Cuando el tribunal le pregunta al aspirante si entonces, en su opinión, lo que se entiende por Historia es un saber inútil, el segundo contesta con aplomo que, en cierto sentido, no. Para alcanzar esa utilidad, aunque suene paradójico o parezca incluso una broma, tendría que dejar de mirar al pasado para otear el futuro. Es una consecuencia inevitable de todo lo dicho. La clave de eso que llamamos Historia no es lo que hemos sido, sino lo que queremos ser. Ya hemos dicho que el relato histórico se construye desde el presente, en función de nuestras necesidades actuales. De ahí que la narración histórica se oriente de modo natural hacia el futuro, como si fuera un proyecto político.

Hasta ahí, básicamente, el contenido del libro. Espero no haber distorsionado en exceso en este resumen apresurado el pensamiento del autor. En aras de la concisión he prescindido de los múltiples ejemplos que aduce en abono de sus tesis. En el último párrafo, como corolario de la ceremonia opositora, el presidente del tribunal se dirige al aspirante y le dice que va a hablarle muy claro: «Usted nunca, fíjese bien en lo que le digo, nunca, va a sacar plaza ni en esta universidad ni en ninguna otra de los que aquí presente tengamos conocimiento». ¡Por supuesto! ¡No esperábamos menos!

Alfonso Mateo-Sagasta no es, ni mucho menos, el primero que defiende esas tesis. Al contrario, poco o nada de original hay en sus planteamientos. Lo que hace es exagerar hasta límites casi grotescos lo que han señalado ya, mucho antes y muchas veces, innumerables historiadores, que han oficiado en este sentido como decía yo al principio que actuaban los filósofos: tirando piedras sobre su propio tejado. ¡Bienvenidas sean esas piedras que muestran una decidida voluntad autocrítica!

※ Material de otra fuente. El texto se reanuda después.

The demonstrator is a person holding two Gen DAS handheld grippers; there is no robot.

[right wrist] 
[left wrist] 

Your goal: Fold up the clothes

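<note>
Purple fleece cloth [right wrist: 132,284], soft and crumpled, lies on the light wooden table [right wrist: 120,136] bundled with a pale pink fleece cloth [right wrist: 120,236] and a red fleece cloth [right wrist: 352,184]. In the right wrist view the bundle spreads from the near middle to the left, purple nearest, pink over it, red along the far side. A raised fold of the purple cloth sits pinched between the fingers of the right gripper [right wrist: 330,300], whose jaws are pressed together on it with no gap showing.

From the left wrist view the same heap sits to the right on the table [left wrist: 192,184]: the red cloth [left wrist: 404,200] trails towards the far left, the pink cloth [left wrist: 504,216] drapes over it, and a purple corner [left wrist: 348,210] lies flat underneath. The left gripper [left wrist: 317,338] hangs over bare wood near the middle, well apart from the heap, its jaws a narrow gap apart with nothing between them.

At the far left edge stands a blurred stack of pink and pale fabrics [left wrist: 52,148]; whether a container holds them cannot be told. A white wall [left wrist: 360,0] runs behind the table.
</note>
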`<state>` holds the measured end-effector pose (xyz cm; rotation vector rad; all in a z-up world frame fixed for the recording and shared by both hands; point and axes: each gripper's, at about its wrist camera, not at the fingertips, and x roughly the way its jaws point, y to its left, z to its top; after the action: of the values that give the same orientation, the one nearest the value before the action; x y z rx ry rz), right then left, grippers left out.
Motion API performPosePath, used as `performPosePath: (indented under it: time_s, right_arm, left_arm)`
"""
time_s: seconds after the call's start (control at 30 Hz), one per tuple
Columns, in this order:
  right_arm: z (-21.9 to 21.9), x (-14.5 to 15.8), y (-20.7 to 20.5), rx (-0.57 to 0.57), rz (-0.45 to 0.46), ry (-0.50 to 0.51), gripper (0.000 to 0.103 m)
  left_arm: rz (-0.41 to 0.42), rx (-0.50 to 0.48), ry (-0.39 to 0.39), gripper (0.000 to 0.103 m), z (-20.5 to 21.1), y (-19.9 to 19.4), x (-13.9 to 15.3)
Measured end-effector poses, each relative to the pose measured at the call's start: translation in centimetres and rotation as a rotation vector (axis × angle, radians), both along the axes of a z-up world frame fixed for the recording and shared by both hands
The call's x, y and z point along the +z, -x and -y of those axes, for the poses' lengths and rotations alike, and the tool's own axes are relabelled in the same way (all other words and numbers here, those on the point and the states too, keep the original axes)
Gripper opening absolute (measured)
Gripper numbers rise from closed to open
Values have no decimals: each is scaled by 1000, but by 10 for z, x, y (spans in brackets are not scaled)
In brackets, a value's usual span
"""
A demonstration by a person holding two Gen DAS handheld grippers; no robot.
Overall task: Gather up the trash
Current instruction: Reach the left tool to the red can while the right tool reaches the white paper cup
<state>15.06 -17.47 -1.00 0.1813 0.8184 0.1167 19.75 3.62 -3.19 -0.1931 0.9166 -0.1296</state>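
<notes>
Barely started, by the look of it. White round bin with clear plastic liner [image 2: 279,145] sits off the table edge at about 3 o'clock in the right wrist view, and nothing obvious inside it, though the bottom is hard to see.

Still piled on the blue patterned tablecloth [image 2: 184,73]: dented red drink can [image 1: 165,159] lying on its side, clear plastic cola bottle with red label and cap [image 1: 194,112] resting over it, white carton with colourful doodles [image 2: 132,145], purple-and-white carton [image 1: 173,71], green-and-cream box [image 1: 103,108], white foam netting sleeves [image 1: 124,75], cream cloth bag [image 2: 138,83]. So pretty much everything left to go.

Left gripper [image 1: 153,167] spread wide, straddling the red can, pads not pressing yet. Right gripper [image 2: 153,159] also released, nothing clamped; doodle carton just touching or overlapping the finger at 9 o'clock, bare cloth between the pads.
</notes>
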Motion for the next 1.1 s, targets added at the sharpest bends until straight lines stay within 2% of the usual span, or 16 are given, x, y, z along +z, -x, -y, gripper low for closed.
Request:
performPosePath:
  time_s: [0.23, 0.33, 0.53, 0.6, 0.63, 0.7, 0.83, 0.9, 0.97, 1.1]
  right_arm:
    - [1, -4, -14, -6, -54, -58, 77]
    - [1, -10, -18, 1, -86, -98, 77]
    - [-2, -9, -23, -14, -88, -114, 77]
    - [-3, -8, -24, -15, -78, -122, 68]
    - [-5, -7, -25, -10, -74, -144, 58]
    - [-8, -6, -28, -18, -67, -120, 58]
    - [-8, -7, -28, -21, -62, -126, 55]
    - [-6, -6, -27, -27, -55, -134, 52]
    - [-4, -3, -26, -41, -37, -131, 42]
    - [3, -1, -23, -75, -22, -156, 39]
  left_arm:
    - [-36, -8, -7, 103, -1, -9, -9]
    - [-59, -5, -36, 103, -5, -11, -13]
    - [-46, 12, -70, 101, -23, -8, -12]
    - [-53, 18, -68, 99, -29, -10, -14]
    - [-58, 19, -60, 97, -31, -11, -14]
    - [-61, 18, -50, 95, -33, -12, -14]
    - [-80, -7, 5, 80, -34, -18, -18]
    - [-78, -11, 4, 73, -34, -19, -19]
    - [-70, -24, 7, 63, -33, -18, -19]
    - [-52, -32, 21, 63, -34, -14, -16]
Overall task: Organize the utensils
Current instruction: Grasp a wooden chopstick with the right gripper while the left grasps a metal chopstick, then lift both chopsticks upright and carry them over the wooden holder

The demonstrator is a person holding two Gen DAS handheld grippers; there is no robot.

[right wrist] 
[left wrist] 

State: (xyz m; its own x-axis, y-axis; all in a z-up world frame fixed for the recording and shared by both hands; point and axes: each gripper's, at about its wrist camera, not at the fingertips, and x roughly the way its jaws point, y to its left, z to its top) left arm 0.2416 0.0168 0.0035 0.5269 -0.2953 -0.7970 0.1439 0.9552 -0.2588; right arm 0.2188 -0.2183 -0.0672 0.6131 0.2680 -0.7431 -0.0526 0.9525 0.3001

Volviendo a lo que acabo de señalar, el empeño caricaturesco fuerza a Sagasta a que su obra adopte la forma de ficción cómico-burlesca en vez de una modalidad más seria. También tendría que decir en términos más concretos que las ideas, y hasta los ejemplos específicos que aduce Mateo-Sagasta, me han recordado un libro –esta vez un ensayo en toda regla: La invención del pasado? de un historiador español, Miguel-Anxo Murado, que tuve ocasión de reseñar en Revista de Libros. Allí, en esa crítica, no tuve más remedio que ponerme más serio de lo que aquí me permito. Como siempre hay algún lector que me interpreta mal –seguro que porque no me expreso adecuadamente?, aprovecho la ocasión para reiterar que La Oposición es un divertimento, y como tal hay que tomarlo.

¿Entonces, qué aporta el opúsculo que nos ocupa? Digamos que es una obrita simpática, con un soterrado y contenido humor zumbón, un tono desprejuiciado y una exposición fresca. Más aún, su talante descreído, su ironía y su catadura un tanto cínica hacen del conjunto un alegato antidogmático más que saludable en los tiempos que corren. No hay que tomarse al pie de la letra muchos de sus juicios y algunas de sus propuestas, pero tampoco despreciarlas como simples boutades o un ramillete de burlas sin fundamento. Al fin y al cabo, si tuviéramos en consideración sus críticas, a lo mejor podría dejarse atrás el carácter dogmático y la disposición cerril y sectaria que caracterizan tantos y tantos libros de historia, sobre todo de historia política reciente. Con ciertas dosis de escepticismo, podríamos escribir mejor la historia y, lo que es más importante, hacer mejor historia.